SAMPLING BODY ODOR FOR HEALTHCARE MONITORING

Importance of the topic

Body odor is a complex matrix of volatile organic compounds (VOCs) influenced by metabolic activity, lifestyle, and environmental factors. Monitoring these compounds non-invasively offers potential for early detection of diseases such as diabetes, epilepsy, COVID-19 and for understanding skin microbiota dynamics.

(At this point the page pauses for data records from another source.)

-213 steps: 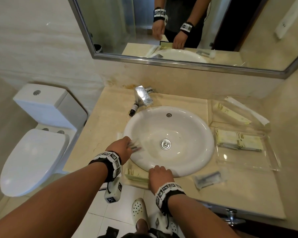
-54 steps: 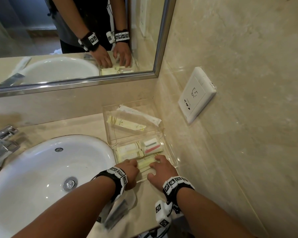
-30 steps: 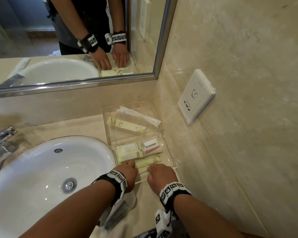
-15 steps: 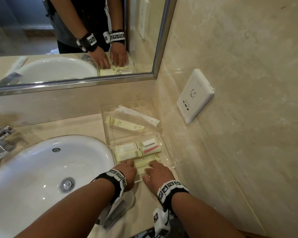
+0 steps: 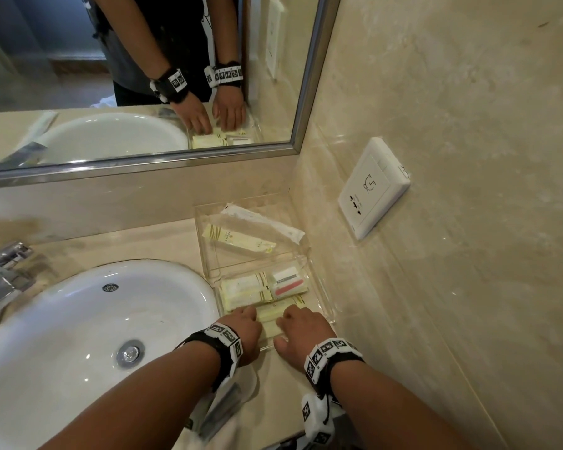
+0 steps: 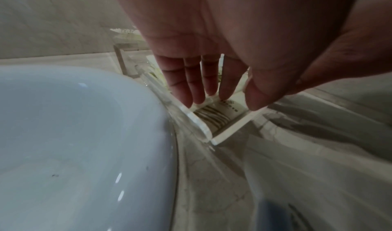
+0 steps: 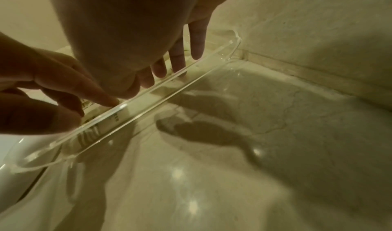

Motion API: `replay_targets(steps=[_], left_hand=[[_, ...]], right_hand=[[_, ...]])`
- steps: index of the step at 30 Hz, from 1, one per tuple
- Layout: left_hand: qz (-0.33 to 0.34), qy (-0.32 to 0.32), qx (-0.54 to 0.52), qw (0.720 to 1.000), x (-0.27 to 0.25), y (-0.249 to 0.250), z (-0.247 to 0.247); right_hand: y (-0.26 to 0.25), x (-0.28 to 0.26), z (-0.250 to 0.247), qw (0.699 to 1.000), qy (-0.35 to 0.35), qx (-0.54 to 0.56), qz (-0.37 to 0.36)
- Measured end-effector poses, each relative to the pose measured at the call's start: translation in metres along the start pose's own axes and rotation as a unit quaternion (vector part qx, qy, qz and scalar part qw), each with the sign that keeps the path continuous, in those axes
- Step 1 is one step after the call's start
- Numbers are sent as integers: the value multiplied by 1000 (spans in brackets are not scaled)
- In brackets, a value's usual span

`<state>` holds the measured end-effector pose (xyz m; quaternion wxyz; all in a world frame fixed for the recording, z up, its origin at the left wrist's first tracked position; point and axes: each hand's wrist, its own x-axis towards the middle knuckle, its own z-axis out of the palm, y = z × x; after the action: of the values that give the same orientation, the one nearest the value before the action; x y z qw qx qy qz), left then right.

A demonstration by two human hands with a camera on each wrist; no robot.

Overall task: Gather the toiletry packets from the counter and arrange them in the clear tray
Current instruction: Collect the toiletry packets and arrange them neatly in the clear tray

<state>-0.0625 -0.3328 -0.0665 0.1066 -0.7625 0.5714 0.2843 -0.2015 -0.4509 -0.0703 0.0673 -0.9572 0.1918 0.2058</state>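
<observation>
Both hands are down in the near tray. Left hand point(image 5: 242, 329) has its fingers straight and together, tips on a cream packet point(image 5: 268, 315); right hand point(image 5: 301, 332) is spread flat, fingers relaxed, pressing the same packet from its 3 o'clock end. Neither hand grips anything.

Change since half a second ago: barely any. The hands have nudged a little deeper into the tray and the packet now lies squarer along the near wall. Seven seconds back, both hands were at the sink's near rim picking packets off the counter, so those have come across. My read: this is the final tidy of the front row, most of the job done.

Clear tray point(image 5: 322, 287) sits at 3 o'clock of the sink point(image 5: 78, 319), tight to the side wall. Inside, at 12 o'clock of the hands, lie a cream packet stack point(image 5: 246, 287) and a white packet with a pink stripe point(image 5: 288, 284) beside it. A second clear tray point(image 5: 205, 251) behind holds a long cream packet point(image 5: 238, 238) and a long white sachet point(image 5: 264, 224).

Left over: a clear-wrapped dark item point(image 5: 221, 414) on the counter point(image 5: 111, 241) at 6 o'clock of the tray, under the left forearm. Probably next.

In the way: the sink rim touches the tray's left wall, leaving little room for the left hand. Wall socket point(image 5: 371, 186) at 2 o'clock, well apart. Tap point(image 5: 0, 271) at 9 o'clock.
</observation>
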Motion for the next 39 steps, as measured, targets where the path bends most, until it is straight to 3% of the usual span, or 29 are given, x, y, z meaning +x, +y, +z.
replay_targets(steps=[4, 15, 19, 27, 33, 39], left_hand=[[-4, 4, 1, 1000, 2, 0, 2], [-1, 2, -5, 1000, 2, 1, 2], [9, 28, -20, 999, 1, -6, 3], [-10, 6, -84, 996, -3, -13, -11], [-64, 108, -165, 978, -5, -32, -45], [-149, 172, -244, 943, -6, -72, -63]], right_hand=[[1, -2, 10, 1000, -20, -14, -11], [1, 1, 6, 1000, 8, 7, 6], [3, -1, 5, 999, 30, 23, 16], [-2, -8, 9, 998, 22, 55, 11], [-13, 28, -41, 977, 140, 163, 13], [-22, 99, -95, 976, 126, 167, 61]])
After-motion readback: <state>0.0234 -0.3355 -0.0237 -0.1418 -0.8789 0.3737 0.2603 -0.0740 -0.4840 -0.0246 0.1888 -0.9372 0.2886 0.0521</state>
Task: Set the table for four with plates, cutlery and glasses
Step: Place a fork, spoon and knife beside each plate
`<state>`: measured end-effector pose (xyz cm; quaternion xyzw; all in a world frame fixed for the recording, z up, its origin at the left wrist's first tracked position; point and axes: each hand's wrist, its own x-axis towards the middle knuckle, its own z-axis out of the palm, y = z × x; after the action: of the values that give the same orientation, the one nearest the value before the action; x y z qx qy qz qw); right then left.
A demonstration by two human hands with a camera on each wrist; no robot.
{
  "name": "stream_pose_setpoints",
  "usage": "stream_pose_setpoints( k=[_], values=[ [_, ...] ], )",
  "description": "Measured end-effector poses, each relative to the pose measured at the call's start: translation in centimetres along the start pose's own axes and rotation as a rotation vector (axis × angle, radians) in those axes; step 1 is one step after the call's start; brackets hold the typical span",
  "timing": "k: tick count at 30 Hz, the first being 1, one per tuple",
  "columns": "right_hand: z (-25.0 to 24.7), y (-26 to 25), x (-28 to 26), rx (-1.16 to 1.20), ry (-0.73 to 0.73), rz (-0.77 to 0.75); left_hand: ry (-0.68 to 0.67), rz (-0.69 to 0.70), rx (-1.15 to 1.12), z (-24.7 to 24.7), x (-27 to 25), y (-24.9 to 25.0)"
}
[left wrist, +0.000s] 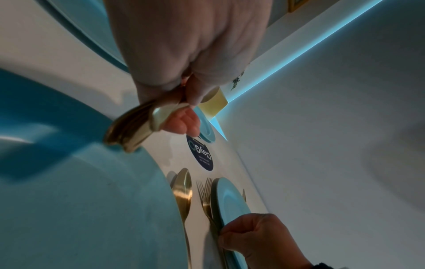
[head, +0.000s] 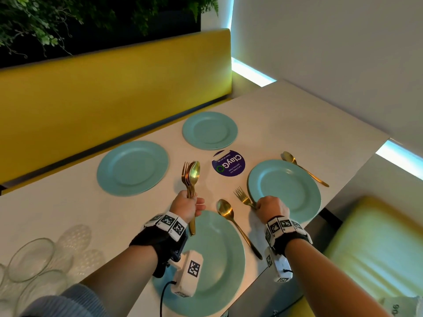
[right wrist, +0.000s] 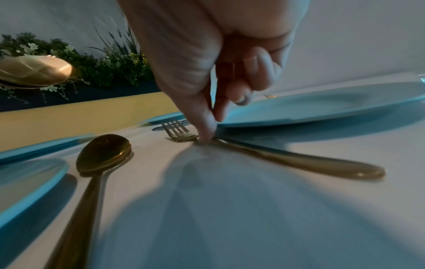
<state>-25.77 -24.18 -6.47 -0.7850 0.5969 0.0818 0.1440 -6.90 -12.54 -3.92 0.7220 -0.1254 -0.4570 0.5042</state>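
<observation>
the right hand (head: 271,205) pinches a gold fork (right wrist: 179,133) flat on the surface (head: 286,115), tight against the right teal plate (head: 283,186); nudging it could slide the handle under that rim. the left hand (head: 186,205) clenches a bundle of forks and spoons (head: 191,177) over the near plate (head: 217,259), and a loose grip might spill them. a spoon (head: 225,210) lies between, glasses (head: 32,259) wait at left.
</observation>
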Motion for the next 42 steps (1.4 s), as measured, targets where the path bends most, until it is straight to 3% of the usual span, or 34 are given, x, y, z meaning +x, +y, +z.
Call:
stream_pose_setpoints(
  k=[10,16,23,42],
  values=[
    [0.1,-0.2,-0.8,0.078,0.021,-0.018,0.015,0.005,0.008,-0.5,-0.3,-0.2],
    [1.5,-1.6,-1.9,0.178,-0.225,-0.179,0.017,0.012,0.006,-0.8,-0.7,-0.4],
    [2.4,-2.2,-2.7,0.071,-0.211,-0.190,0.022,0.018,-0.001,-1.3,-1.6,-0.7],
    [0.9,-3.4,-3.5,0.065,-0.163,-0.186,-0.005,-0.007,-0.095,-3.4,-3.5,-1.2]
  ],
)
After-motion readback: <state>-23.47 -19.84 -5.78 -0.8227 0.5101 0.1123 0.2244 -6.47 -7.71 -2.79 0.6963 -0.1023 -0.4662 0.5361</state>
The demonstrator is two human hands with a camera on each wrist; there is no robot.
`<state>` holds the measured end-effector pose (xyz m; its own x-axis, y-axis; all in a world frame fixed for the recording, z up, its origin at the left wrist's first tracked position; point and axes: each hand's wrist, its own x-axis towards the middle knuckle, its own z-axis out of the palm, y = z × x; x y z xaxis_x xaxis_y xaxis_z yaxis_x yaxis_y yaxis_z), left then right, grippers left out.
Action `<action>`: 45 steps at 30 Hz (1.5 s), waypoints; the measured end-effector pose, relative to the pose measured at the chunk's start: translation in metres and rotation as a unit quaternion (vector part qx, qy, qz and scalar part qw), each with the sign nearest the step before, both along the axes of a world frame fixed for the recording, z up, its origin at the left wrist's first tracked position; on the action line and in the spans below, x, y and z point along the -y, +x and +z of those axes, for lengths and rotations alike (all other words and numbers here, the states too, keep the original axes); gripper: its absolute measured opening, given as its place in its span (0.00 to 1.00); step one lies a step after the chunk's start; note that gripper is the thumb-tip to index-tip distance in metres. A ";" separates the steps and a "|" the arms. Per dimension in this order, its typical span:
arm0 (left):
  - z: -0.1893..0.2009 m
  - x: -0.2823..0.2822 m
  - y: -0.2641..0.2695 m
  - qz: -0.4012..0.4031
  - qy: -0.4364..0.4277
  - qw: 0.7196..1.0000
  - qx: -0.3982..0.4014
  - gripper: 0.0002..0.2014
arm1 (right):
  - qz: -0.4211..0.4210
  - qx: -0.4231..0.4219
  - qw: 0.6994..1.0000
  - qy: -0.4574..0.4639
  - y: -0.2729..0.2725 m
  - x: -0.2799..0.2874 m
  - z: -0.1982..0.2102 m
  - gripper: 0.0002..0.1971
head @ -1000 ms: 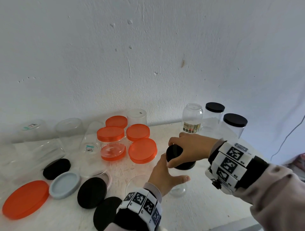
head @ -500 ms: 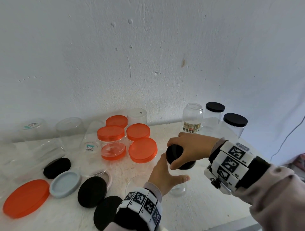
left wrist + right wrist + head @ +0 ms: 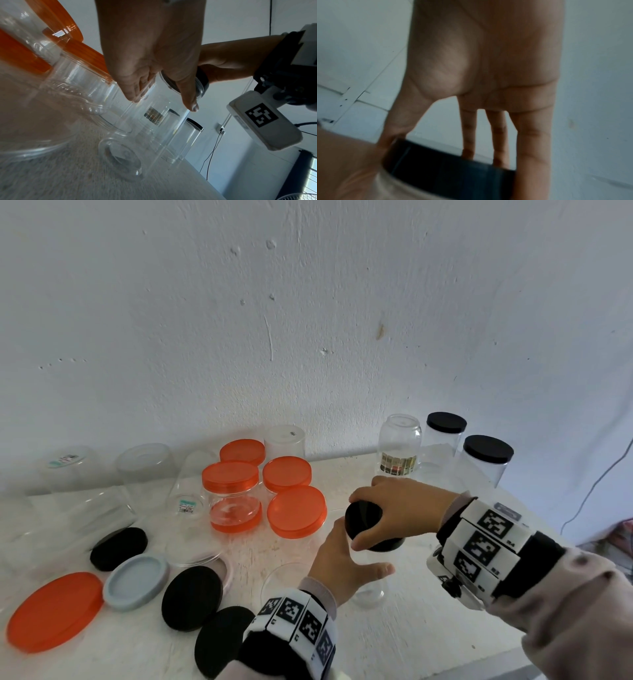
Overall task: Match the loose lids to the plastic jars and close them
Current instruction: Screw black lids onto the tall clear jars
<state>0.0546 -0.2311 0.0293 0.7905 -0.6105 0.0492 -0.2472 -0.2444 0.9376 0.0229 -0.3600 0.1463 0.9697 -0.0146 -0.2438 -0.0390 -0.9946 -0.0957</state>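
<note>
A clear plastic jar (image 3: 371, 583) stands upright near the table's front, right of centre. My left hand (image 3: 342, 559) wraps round its side, thumb on the near wall. In the left wrist view the jar (image 3: 147, 128) shows below my left hand (image 3: 154, 81), fingers and thumb spread around it. A black lid (image 3: 364, 520) sits on the jar's mouth. My right hand (image 3: 394, 508) grips that lid from above, fingertips curled over its rim. The right wrist view shows the black lid (image 3: 447, 166) between thumb and fingers.
Several orange-lidded jars (image 3: 233, 494) stand mid-table. Loose black lids (image 3: 191, 597), a grey lid (image 3: 135, 580) and an orange lid (image 3: 54, 609) lie front left. Open clear jars (image 3: 144, 463) line the back left. Two black-lidded jars (image 3: 486, 457) and a labelled jar (image 3: 399, 445) stand back right.
My right hand has turned slightly on the black lid, the thumb sliding along its rim. The left hand and the jar stay in place.
</note>
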 end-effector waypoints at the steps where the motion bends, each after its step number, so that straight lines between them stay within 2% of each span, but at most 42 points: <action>1: 0.000 0.000 0.000 0.001 -0.007 1.000 -0.005 0.40 | -0.010 0.015 1.000 -0.022 0.000 -0.002 -0.002 0.39; 3: -0.001 0.000 0.000 0.003 -0.012 1.000 -0.006 0.40 | -0.024 0.026 0.998 -0.044 -0.001 -0.003 -0.004 0.41; 6: -0.001 0.000 0.000 0.002 -0.002 1.000 0.001 0.40 | -0.022 -0.033 0.999 0.019 -0.001 0.001 0.003 0.43; 9: 0.000 0.000 0.000 0.003 0.015 1.000 0.015 0.40 | 0.023 -0.069 0.996 0.048 -0.001 0.004 0.010 0.41; 13: 0.001 0.000 0.000 0.000 0.018 1.000 0.022 0.41 | 0.021 -0.038 0.999 0.032 0.001 0.002 0.007 0.36; 17: 0.000 -0.001 0.000 -0.002 0.003 1.000 0.006 0.41 | -0.021 0.002 1.000 -0.014 0.002 -0.002 0.002 0.38; 20: 0.000 0.000 0.001 -0.003 0.004 1.000 0.005 0.41 | -0.019 -0.015 1.000 0.007 0.000 0.000 0.003 0.39; 24: 0.000 0.000 0.001 0.001 0.019 1.000 0.018 0.41 | 0.033 -0.057 0.997 0.046 -0.002 0.001 0.009 0.38; 27: 0.001 0.000 0.001 0.000 0.019 1.000 0.019 0.41 | 0.040 -0.034 0.998 0.047 0.000 0.001 0.009 0.36; 33: 0.000 -0.001 0.000 -0.002 -0.006 1.000 -0.003 0.40 | 0.003 0.026 1.000 0.000 0.000 -0.002 0.001 0.37; 35: 0.000 0.000 0.000 -0.002 -0.004 1.000 -0.002 0.40 | -0.001 0.017 1.000 0.007 0.001 -0.002 0.001 0.38; 39: 0.001 0.001 0.000 0.002 0.025 0.999 0.022 0.41 | 0.027 -0.057 0.997 0.049 0.001 0.002 0.006 0.40; 45: 0.000 -0.001 0.001 -0.002 0.014 1.000 0.015 0.41 | 0.017 -0.015 0.999 0.027 0.001 0.002 0.003 0.38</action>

Objectives and study overview

The study aims to develop a robust sampling and analysis workflow to minimise intra‐individual variability and environmental contamination when profiling human body odor. Key goals include:

• Designing a sampling system suitable for different body regions
• Applying comprehensive GC×GC-TOF/MS analysis
• Evaluating the impact of cosmetics, environment and exposure on VOC profiles
• Exploring VOC biomarkers for COVID-19 detection alone and in combination with canine olfaction

Methodology and experimental design

Sampling was performed on four body areas (armpit, forearm, upper back, groin) under controlled cosmetic habits. Two conditions were compared: constant cosmetic use vs 24 h cosmetics removal. Samples were collected thrice daily for one week to assess temporal variability.

Instrumentation

The analysis employed:

• Sampling device with optimized sorbent phase cartridge
• Thermal desorption unit (Markes TD-100xr): 220 °C for 20 min, helium flow 50 mL/min, split ratio 3
• Two-dimensional gas chromatography (GC×GC): 1D Rxi-5ms (30 m×0.5 mm×0.25 µm), 2D DB-1701 (50 cm×0.18 mm×0.18 µm), modulation period 3 s
• Time-of-flight mass spectrometer (LECO Pegasus BT 4D): acquisition rate 200 Hz, mass range 45–300 m/z
• Data processing via LECO ChromaToF Tile software and manual validation

Main results and discussion

• Over 1 000 peaks detected per sample; 85 VOCs confirmed after manual curation.
• Classification revealed 70 compounds linked to cosmetic ingredients and 15 associated with skin bacteria.
• Armpit samples exhibited the highest diversity, with ~200 additional compounds compared to other regions.
• A stable core odor profile was identified alongside variable components influenced by environment, cosmetics and exposure.
• Exposure to chlorinated pool water resulted in appearance of chlorinated derivatives of acetophenone and benzaldehyde.
• COVID-19 study (34 positive, 12 negative): canine detection achieved ~100% accuracy but may reflect hospital environment.
• Analytical chemometrics highlighted 7 potential VOC biomarkers for COVID-19, though 12 were attributed to cosmetics and 7 to environmental factors.

Benefits and practical applications

The developed workflow enables reproducible body odor profiling for:

• Non-invasive disease monitoring and early diagnostics
• Quality control in clinical and forensic settings
• Complementary use of canine detection and analytical methods for enhanced specificity

Future trends and applications

• Clinical trials on skin cancer incorporating standardized sampling and environmental controls
• Development of advanced sampling devices for improved reproducibility
• Use of synthetic odor mixtures to calibrate canine detection against defined VOC panels
• Integration of machine learning and chemometrics to refine biomarker selection
• Expanded studies on other pathologies and personalized odoromics

Conclusion

A systematic sampling and GC×GC-TOF/MS workflow was established to characterize body odor VOCs while minimising variability and contamination. The approach revealed key compounds from cosmetics, bacteria and environmental exposure, and identified candidate biomarkers for COVID-19 pending further validation. Combining canine olfaction with analytical chemistry holds promise for non-invasive health monitoring.

Reference

• Hara T, et al. Suppression of Microbial Metabolic Pathways Inhibits the Generation of the Human Body Odor Component Diacetyl by Staphylococcus spp.